THE AIM OF THIS ARTICLE is to look at the significance of Asia in this 21st century and survey how PNG, as an emerging economic power in Pacific region, should realign her foreign policy.
This implies reorganising political, economic and strategic thoughts and resources to navigate through an uncertain environment with the strategic aim to gain the most optimal outcome.
The Asia-Pacific region is dynamic and becoming the geo-political, geo-economic and geo-strategic heartland of academic debate. The rise of China followed by India has structurally shaped States’ foreign policy behaviour.
Most analysts are questioning whether the current liberal order constructed by America would be replaced by rising China. If assumptions hold true, a ‘Sino-centric order’ with new rules of game, the ‘Beijing consensus’, will replace the ‘Washington consensus’.
Whatever the debate, our primary concern is we are now in an Asian century where Asia will play an important role in shaping international politics and global economic affairs.
Asia is seen as the lifeblood of international economic activities and interaction. The peaceful rise of China has been tagged as the ‘centre of gravity’ attracting massive investments since the mid-1990s.
Others, especially US allies, have seen this as a political manoeuvring towards ‘economic hollowing’ – where the more China gains in relative sense the more it shrinks the power of the US.
The rise of China and India has also influenced a structural transition towards a multi-polar world with the emergence of new actors such as BRICS (Brazil, Russia, India, China and South Africa).
Most analysts (especially Western policy makers and scholars) argue that the formation of BRICS is a political move replacing the liberal order for the benefit of developing countries. The first 2013 BRICS Summit will focus on establishing a financial bank for developing countries.
The South East Asian nations have progressed well since the 1997 Asian financial crisis. PNG’s closest neighbour, Indonesia, is trailing behind India, whilst the outlook for Malaysia, Singapore, Philippines, Thailand and Vietnam seems promising.

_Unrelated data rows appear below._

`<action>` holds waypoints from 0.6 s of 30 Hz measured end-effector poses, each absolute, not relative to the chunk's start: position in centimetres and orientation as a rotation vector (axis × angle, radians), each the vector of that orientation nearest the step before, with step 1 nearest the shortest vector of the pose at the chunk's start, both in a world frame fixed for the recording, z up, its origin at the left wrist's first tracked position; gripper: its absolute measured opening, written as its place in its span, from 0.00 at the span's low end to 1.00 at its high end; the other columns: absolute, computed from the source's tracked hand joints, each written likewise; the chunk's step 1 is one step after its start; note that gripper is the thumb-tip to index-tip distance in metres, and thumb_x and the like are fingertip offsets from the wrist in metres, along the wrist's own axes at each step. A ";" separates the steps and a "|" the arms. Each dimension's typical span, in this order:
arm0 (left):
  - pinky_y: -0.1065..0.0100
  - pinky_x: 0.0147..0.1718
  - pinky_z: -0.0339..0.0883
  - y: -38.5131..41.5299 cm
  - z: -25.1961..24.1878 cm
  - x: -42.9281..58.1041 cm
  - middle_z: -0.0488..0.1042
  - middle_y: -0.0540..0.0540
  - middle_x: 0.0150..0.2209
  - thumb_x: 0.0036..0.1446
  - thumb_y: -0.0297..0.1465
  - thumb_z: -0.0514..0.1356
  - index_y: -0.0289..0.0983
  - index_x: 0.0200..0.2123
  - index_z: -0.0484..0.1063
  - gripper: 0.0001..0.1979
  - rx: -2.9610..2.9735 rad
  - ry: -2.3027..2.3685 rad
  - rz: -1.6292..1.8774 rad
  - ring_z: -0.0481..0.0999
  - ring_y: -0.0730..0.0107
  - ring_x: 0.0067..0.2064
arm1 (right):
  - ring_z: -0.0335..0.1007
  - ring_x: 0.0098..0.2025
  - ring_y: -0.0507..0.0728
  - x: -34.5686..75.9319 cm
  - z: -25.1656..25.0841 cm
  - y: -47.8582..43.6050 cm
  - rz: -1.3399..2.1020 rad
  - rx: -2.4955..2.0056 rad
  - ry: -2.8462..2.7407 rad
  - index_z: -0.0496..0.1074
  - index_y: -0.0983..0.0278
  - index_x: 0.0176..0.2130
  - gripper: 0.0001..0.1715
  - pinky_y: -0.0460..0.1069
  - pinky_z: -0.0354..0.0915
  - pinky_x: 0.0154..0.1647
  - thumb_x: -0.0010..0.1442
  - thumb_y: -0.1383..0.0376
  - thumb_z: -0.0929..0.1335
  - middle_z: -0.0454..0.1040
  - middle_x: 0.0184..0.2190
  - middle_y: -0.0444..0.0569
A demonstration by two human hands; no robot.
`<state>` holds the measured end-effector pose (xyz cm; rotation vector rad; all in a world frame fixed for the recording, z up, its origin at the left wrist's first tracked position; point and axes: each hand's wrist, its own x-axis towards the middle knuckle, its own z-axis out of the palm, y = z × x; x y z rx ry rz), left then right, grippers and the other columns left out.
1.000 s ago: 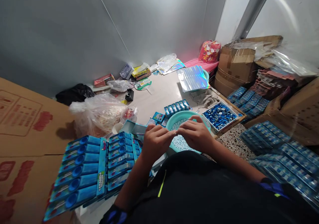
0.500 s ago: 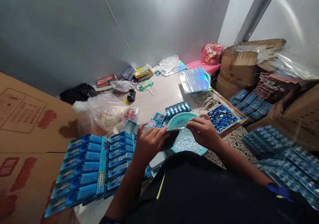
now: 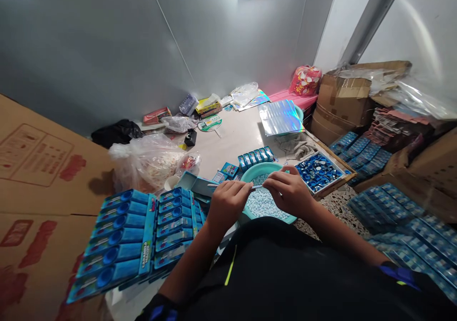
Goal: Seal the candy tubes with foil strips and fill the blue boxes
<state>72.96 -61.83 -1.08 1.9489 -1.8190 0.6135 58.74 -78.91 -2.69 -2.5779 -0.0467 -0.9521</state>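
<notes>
Both hands are closed on a thin flat sheet (image 3: 257,186), seen nearly edge-on as a pale strip between them. My left hand (image 3: 230,199) pinches it with fingers on top, and a bit of the strip pokes out past its knuckles. Fingertips of my right hand (image 3: 287,190) grip the other end. Below them stands a turquoise basin (image 3: 257,170) holding many small pale pellets (image 3: 266,204). Just behind the basin's rim stands a row of small blue packs (image 3: 256,158), with a blue box (image 3: 229,169) beside it.
Stacked blue blister trays (image 3: 121,238) lie at left by a large cardboard box (image 3: 32,169). Right of the basin, a shallow box (image 3: 333,190) holds blue caps (image 3: 317,172). Shiny silver sheets (image 3: 282,117) lie farther back. More blue packs (image 3: 385,202) fill the right side.
The sheet has tilted from showing its dark face to nearly edge-on. My left hand has moved right and slightly up, closer to my right hand. The view has shifted slightly.
</notes>
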 end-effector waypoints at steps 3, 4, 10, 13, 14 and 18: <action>0.64 0.36 0.70 -61.5 -1.4 73.2 0.82 0.48 0.36 0.67 0.26 0.58 0.38 0.46 0.75 0.08 1.918 -1.808 0.578 0.80 0.69 0.37 | 0.71 0.33 0.53 59.0 -2.4 -78.8 -0.967 -2.584 -0.027 0.70 0.58 0.38 0.11 0.55 0.57 0.48 0.67 0.73 0.63 0.78 0.33 0.42; 0.65 0.36 0.70 -61.4 -1.4 73.4 0.82 0.48 0.37 0.67 0.26 0.58 0.38 0.47 0.74 0.09 1.910 -1.818 0.569 0.80 0.69 0.37 | 0.71 0.33 0.53 59.1 -2.2 -78.7 -0.967 -2.588 -0.020 0.70 0.58 0.38 0.11 0.55 0.57 0.49 0.67 0.73 0.63 0.78 0.33 0.42; 0.67 0.34 0.72 -61.1 -1.7 73.8 0.82 0.46 0.37 0.67 0.25 0.56 0.37 0.46 0.75 0.09 1.854 -1.929 0.576 0.81 0.69 0.37 | 0.74 0.46 0.58 59.8 -0.7 -77.2 -0.867 -2.691 -0.099 0.72 0.59 0.41 0.07 0.60 0.49 0.60 0.66 0.71 0.67 0.79 0.43 0.47; 0.67 0.33 0.71 -60.9 -1.6 73.9 0.82 0.48 0.32 0.68 0.30 0.57 0.37 0.42 0.76 0.08 1.884 -1.862 0.550 0.80 0.71 0.33 | 0.74 0.41 0.56 60.4 -0.7 -76.7 -0.814 -2.650 -0.138 0.73 0.60 0.38 0.08 0.57 0.51 0.56 0.66 0.72 0.66 0.79 0.38 0.45; 0.67 0.33 0.71 -60.7 -1.5 74.0 0.81 0.49 0.31 0.67 0.33 0.58 0.37 0.44 0.76 0.08 1.893 -1.824 0.533 0.80 0.71 0.31 | 0.74 0.39 0.55 60.5 -0.9 -76.7 -0.795 -2.633 -0.136 0.73 0.61 0.37 0.10 0.56 0.52 0.54 0.67 0.73 0.65 0.78 0.36 0.44; 0.64 0.37 0.70 -59.0 -0.9 74.6 0.82 0.49 0.36 0.65 0.38 0.62 0.38 0.51 0.74 0.15 1.995 -1.754 0.503 0.80 0.68 0.36 | 0.73 0.36 0.55 60.5 -1.7 -77.2 -0.805 -2.558 -0.103 0.73 0.63 0.35 0.11 0.54 0.53 0.47 0.68 0.72 0.64 0.78 0.34 0.46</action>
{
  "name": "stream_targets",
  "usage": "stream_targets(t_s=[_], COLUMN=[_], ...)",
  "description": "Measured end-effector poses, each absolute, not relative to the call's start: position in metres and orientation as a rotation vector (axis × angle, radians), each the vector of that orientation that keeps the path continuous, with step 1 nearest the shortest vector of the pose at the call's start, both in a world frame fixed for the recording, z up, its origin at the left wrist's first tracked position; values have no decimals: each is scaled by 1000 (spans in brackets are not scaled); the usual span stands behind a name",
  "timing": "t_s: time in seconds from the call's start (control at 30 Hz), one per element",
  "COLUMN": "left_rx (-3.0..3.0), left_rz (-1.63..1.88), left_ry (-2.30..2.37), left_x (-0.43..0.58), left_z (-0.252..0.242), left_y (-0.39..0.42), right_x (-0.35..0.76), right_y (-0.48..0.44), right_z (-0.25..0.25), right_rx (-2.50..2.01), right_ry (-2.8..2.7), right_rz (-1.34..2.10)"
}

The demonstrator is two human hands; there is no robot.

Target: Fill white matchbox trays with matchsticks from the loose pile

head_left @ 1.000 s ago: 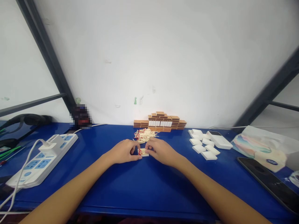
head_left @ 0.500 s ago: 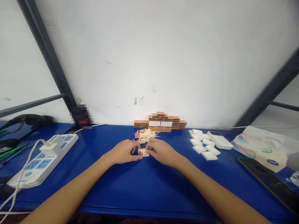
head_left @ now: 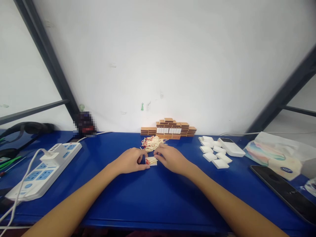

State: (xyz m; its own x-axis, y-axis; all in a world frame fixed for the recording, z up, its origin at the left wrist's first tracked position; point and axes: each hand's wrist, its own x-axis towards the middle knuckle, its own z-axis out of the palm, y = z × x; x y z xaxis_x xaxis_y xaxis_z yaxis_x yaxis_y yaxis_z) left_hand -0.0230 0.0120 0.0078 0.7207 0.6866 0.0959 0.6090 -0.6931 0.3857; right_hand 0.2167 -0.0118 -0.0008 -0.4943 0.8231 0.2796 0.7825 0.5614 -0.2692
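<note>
Several matches (head_left: 150,160) lie in the small tray (head_left: 152,165) mid-frame, left hand (head_left: 132,160) clasping its end, right hand (head_left: 171,159) alongside, grip unclear: filling, apparently; next probably calls for light straightening.

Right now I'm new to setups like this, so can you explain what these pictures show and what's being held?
There is no machine here, just one person's two bare hands. The view comes from a camera worn on that person's head, looking forward and down at a blue table. The left hand holds the left end of a small white matchbox tray, with red-tipped matches inside. The right hand is at the tray's other end, but I can't tell whether it holds a match. Beyond are a heap of loose matches and stacked matchboxes. To the right lie small white boxes, a white device with a dark screen, a tissue pack and a smartphone. A power strip lies on the left.
</note>
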Motion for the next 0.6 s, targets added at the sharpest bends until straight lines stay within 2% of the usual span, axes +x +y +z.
stream_targets(t_s=[0.2,0.6], left_rx=[2597,2563], left_rz=[338,330], left_ry=[1017,1024], left_x=[-23,-22], left_z=[8,8], left_y=[12,12], right_x=[217,214], right_y=[-14,-18], right_z=[7,4], right_rx=[-1535,-1341], right_ry=[-2458,-2460], right_rz=[116,253])
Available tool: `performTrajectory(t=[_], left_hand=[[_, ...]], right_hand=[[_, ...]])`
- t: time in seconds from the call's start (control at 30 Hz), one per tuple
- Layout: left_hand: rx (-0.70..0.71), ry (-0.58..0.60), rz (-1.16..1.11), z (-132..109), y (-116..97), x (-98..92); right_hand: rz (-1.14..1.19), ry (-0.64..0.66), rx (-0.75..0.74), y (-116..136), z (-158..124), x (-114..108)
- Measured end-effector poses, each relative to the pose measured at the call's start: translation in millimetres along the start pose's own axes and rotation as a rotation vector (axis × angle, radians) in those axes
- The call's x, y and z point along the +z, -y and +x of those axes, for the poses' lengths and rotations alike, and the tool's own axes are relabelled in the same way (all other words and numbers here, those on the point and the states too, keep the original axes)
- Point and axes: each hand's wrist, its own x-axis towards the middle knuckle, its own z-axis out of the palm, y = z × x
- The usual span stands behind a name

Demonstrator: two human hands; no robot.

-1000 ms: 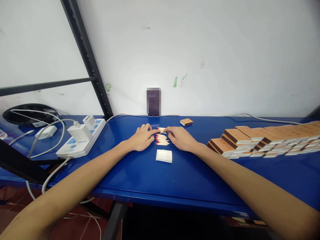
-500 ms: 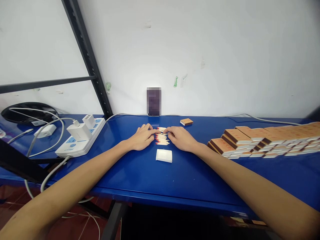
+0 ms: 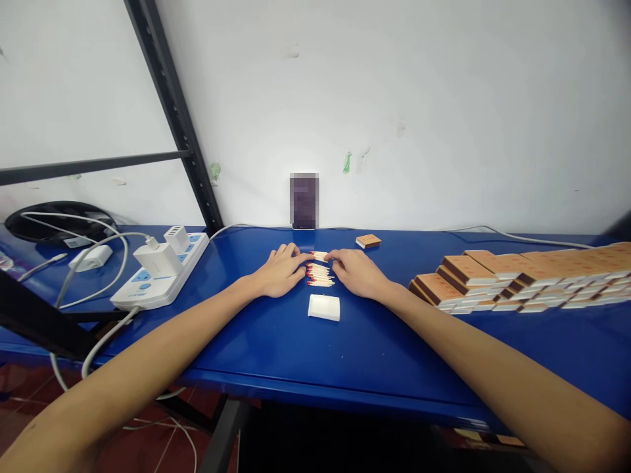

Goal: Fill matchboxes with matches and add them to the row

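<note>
Red-tipped matches lie across the blue tabletop in two groups, a larger group [image 3: 320, 275] nearer me and a few matches [image 3: 320, 256] just beyond it. My left hand [image 3: 282, 271] rests at their red heads, index finger and thumb apart, the index fingertip at the gap between the groups. At the plain ends is my right hand [image 3: 359, 272], its index fingertip touching the far few matches and its thumb apart below. Neither hand grips anything. On the near side of the matches sits a white matchbox tray [image 3: 324, 307]; its inside is hard to make out.
A single matchbox [image 3: 368, 241] lies behind my right hand. Many stacked matchboxes [image 3: 522, 272] fill the right side. At left are a power strip [image 3: 162, 276] with chargers, loose cables and a dark shelf post [image 3: 172, 112]. A blurred-out device [image 3: 304, 201] leans on the wall.
The few far matches now lie apart from the larger group, with a strip of blue tabletop between them. Both hands have stayed almost in place, with only small fingertip movements.
</note>
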Motion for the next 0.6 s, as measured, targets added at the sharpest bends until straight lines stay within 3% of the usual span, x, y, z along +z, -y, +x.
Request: performTrajectory(t=[0.6], left_hand=[[0.004, 0.010, 0.011, 0.5, -1.3, -1.6]], right_hand=[[0.006, -0.019, 0.037, 0.7, 2.7, 0.5]])
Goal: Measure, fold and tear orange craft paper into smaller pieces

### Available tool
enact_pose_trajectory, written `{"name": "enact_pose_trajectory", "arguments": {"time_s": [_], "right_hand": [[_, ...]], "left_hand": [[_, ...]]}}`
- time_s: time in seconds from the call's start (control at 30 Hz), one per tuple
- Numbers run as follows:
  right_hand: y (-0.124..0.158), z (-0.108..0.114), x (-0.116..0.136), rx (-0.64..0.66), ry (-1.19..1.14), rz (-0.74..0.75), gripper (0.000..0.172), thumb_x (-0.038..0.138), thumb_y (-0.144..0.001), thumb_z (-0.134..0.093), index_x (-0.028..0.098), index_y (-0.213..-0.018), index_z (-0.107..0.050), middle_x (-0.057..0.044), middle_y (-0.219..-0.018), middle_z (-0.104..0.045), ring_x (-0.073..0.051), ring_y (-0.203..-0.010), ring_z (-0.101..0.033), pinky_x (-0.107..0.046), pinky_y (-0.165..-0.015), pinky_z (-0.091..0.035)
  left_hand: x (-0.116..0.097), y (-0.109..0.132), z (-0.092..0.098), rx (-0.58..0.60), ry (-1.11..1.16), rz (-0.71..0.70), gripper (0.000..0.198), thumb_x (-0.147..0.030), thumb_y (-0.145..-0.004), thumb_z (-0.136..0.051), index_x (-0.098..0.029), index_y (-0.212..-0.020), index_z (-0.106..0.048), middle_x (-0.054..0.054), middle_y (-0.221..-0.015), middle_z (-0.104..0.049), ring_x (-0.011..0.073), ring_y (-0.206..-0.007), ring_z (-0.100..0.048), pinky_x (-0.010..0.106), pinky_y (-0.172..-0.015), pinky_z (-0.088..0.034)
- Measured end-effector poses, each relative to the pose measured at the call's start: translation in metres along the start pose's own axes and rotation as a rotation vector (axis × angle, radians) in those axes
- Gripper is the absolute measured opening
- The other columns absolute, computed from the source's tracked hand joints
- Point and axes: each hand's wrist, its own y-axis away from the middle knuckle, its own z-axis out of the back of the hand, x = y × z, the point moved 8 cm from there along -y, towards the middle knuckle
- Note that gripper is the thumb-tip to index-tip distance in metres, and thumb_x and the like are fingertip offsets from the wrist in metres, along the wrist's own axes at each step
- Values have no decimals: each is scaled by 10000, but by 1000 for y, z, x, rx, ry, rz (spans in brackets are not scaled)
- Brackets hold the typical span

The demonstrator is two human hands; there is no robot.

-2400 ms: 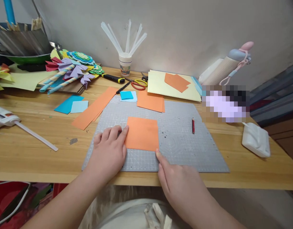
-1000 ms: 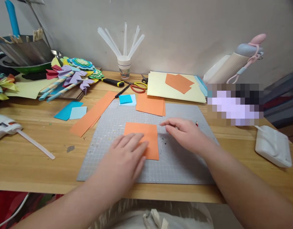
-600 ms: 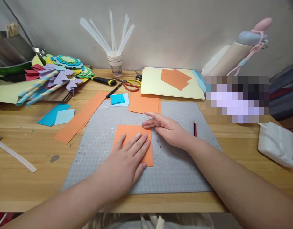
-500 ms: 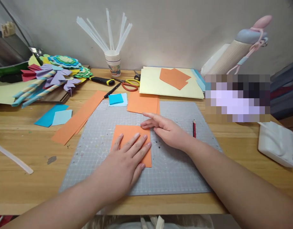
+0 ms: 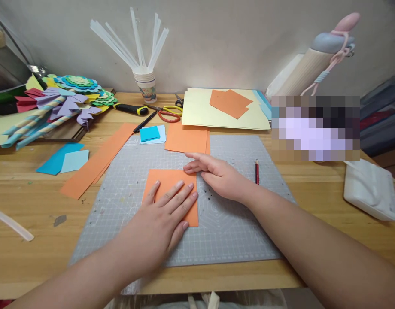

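Note:
An orange paper square (image 5: 159, 178) lies on the grey cutting mat (image 5: 229, 240). My left hand (image 5: 168, 212) rests flat on it with fingers spread, covering much of its middle. At the paper's upper right corner is my right hand (image 5: 217, 174), on its side with fingers stretched out and nothing held. Just beyond it sit more orange sheets (image 5: 187, 138), partly under a pale yellow stack. Small blue paper pieces (image 5: 150, 133) lie to their left. A dark red pencil (image 5: 257, 171) is on the mat beyond my right forearm.
Orange strips (image 5: 97, 163) and blue pieces (image 5: 57, 161) lie left of the mat. Behind are a cutter (image 5: 131, 109), scissors (image 5: 168, 114), a cup (image 5: 145, 86) of white strips, paper flowers (image 5: 78, 83) and the yellow stack (image 5: 197, 116). A white box (image 5: 369, 191) stands right.
The whole view has shifted slightly, so things appear a little further left. Both hands keep the same pose at the orange square.

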Motion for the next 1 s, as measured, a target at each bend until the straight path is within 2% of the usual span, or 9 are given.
{"name": "enact_pose_trajectory", "arguments": {"time_s": [0.23,0.43,0.63,0.83,1.0], "right_hand": [[0,-1,0,2,-8,9,641,20,-774,-356,190,-1388,-421,-94,-1202,-657,-163,-1147,-608,-447,-1048,-430],[0,-1,-1,5,-8,6,638,6,-773,-351,208,-1374,-426,-82,-1201,-656,-155,-1146,-607,-451,-1046,-431],[0,-1,-1,7,-11,10,633,7,-774,-354,184,-1379,-417,-95,-1206,-653,-156,-1147,-606,-443,-1043,-437],[-1,-1,0,7,-6,4,645,9,-763,-351,208,-1373,-426,-86,-1194,-655,-158,-1139,-609,-455,-1040,-435],[0,-2,-1,14,-10,2,651,8,-771,-351,219,-1384,-411,-79,-1210,-647,-148,-1154,-599,-444,-1051,-424]], "left_hand": [[0,0,1,-10,8,-1,518,-373,-1004,-287,-267,-1502,-195,-1,-1556,-248,216,-1437,-258,488,-1177,-39],[0,1,3,-32,10,-11,514,-363,-1001,-299,-283,-1500,-203,5,-1548,-288,216,-1434,-265,491,-1178,-80],[1,2,1,-46,-5,-11,528,-368,-1003,-299,-268,-1507,-173,0,-1555,-258,207,-1436,-259,470,-1183,-48],[0,2,4,-67,13,-15,538,-375,-1002,-307,-270,-1508,-162,-3,-1547,-285,176,-1435,-261,414,-1192,-97],[1,1,4,-53,34,-12,541,-373,-1001,-304,-277,-1509,-148,-2,-1546,-284,172,-1429,-277,412,-1193,-114]]}}
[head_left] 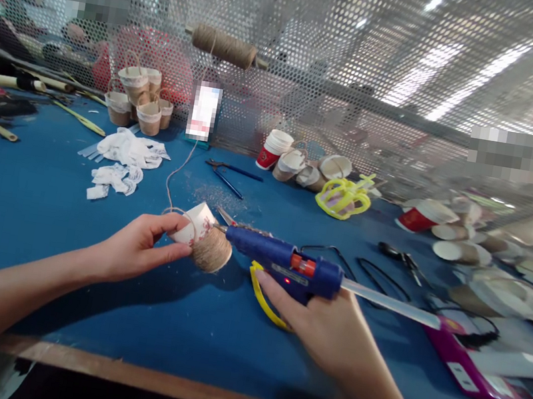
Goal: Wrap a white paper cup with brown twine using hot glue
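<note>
My left hand [150, 248] grips a small paper cup [198, 219] near its rim, the cup tilted on its side. Brown twine [212, 252] is wound around the cup's lower part, and a strand runs from it back toward a spool. In my right hand [319, 316] is a blue glue gun [272, 254] with a clear glue stick [392, 302] out of its back. Its nozzle is at the twine's edge on the cup; whether it touches I cannot tell. Partly behind the glue gun lie yellow-handled scissors [268, 301], blades hidden.
A twine spool [225, 46] hangs on the mesh screen above a phone [203, 112]. White lace [130, 149], blue pliers [234, 177], twine-covered cups [148, 117] and a yellow basket-like frame [342, 199] lie behind. At right are a purple power strip [470, 366] and more cups [425, 216].
</note>
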Motion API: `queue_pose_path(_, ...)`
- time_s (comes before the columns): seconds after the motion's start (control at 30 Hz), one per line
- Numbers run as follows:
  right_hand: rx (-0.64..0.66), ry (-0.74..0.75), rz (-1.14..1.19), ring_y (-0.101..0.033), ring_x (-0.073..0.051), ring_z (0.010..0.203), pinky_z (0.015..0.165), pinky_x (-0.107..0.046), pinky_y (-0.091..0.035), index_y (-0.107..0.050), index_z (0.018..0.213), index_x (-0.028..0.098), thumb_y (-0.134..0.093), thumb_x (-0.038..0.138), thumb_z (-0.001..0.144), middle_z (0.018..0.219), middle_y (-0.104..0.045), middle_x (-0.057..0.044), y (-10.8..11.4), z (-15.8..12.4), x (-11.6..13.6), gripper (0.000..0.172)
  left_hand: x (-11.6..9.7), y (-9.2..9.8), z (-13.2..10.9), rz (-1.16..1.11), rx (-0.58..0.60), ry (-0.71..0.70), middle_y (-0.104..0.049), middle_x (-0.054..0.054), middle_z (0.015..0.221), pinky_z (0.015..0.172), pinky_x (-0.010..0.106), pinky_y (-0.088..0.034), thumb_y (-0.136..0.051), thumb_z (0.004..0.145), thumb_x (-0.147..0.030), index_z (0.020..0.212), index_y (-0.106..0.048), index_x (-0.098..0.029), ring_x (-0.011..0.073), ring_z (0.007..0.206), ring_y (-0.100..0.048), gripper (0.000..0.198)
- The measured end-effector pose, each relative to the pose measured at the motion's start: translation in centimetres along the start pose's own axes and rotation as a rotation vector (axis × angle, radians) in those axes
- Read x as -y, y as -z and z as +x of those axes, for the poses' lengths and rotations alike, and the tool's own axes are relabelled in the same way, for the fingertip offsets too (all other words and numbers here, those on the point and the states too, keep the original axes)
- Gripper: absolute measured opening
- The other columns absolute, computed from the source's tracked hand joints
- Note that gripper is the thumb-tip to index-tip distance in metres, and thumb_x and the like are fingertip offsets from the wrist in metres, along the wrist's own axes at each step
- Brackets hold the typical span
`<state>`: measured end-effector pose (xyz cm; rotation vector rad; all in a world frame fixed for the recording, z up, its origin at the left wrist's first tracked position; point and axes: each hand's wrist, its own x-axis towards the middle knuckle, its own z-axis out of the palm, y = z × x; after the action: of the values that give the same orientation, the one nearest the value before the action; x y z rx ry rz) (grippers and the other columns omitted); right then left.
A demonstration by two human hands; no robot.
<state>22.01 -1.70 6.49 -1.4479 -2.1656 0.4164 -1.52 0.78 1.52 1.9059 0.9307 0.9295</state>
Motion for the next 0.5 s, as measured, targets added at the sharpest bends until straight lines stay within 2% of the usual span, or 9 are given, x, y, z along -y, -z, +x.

The north-east Asian states, South Korea and Japan, are well advanced and provide business opportunities in international trade.
The rise of China has been assessed carefully by the US and its allies. China’s soft power diplomacy is characterised as smart as it gains grounds in Asia and the Pacific. Its peaceful expansion and influence through massive foreign untied investment and aid is calculated as challenging American supremacy in its traditional backyard.
The military modernisation of China has been under constant scrutiny by the US. While the ‘China Threat Theory’ is an ongoing debate, whether China is a real threat remains unclear. But China’s burgeoning economic supremacy has spurred global and regional economic growth and provided immense opportunities.
PNG has gained significant regional and global prominence with an uninterrupted decade of unprecedented economic growth fuelled by stable political environment, macro-economic policy regime, and LNG projects and minerals.
As a result, PNG has attracted foreign investment in a rapid fashion. This is evidenced in her increasing role in international relations such as participation in high level political and economic summit diplomacies.
There is also increased technical cooperation with Asia, including in trade, commerce, school education and higher education. PNG has signed agreements with the Thai government while making a commitment to establish a permanent Embassy in Thailand. Also last month, prime minister O’Neill announced PNG will supply Japan with LNG, signifying PNG’s growing role as an important player in the global energy market.
The significance of Asia in 21st century warrants a major shift in the way PNG conducts its international relations. A white paper on Asia outlining PNG’s strategic focus and targets is necessary.
The significance of the Pacific to PNG must not be left out of this. Over time, the Pacific has become less important to our national interest. Pacific regionalisation, although important, may not necessarily serve our strategic intent.
However, PNG will continue to maintain her traditional ties while manoeuvring into the Asian century. This strategic intent was affirmed by prime minister O’Neill’s recent statements at the Lowy Institute in Australia.
The Asia White Paper in should cover this strategic calculus:
Geo-political strategies (understanding political behaviour and political manifestos of countries in Asia which are of strategic interest; political cooperation at a higher level to maintain and strengthen ties; cooperation with new partners)
Geo-economic strategies (foster international trade and economic cooperation in countries such as China, India, Indonesia, Malaysia, Philippines, Singapore, Vietnam, Japan and South Korea including human capital development in areas of science and technology and innovation, public policy, politics and economics, and establishment of Confucius institute)
Geo-strategic strategies (build and strengthen security or strategic cooperation in areas of capacity and capability power projection with China, South Korea, Japan, India and others deemed strategic)
These are generic or overarching strategic goals which can be further explored and addressed by way of a white paper.
The rise of Asia in the 21st century is indisputably most promising in global and regional affairs. Countries have realigned their foreign policies to harness the opportunities presented by this dynamic region.
PNG must develop an Asia White Paper on how she should maximise national interests given the opportunity presented. Although the Pacific remains our traditional focus, the strategic interest remains less compared to Asia.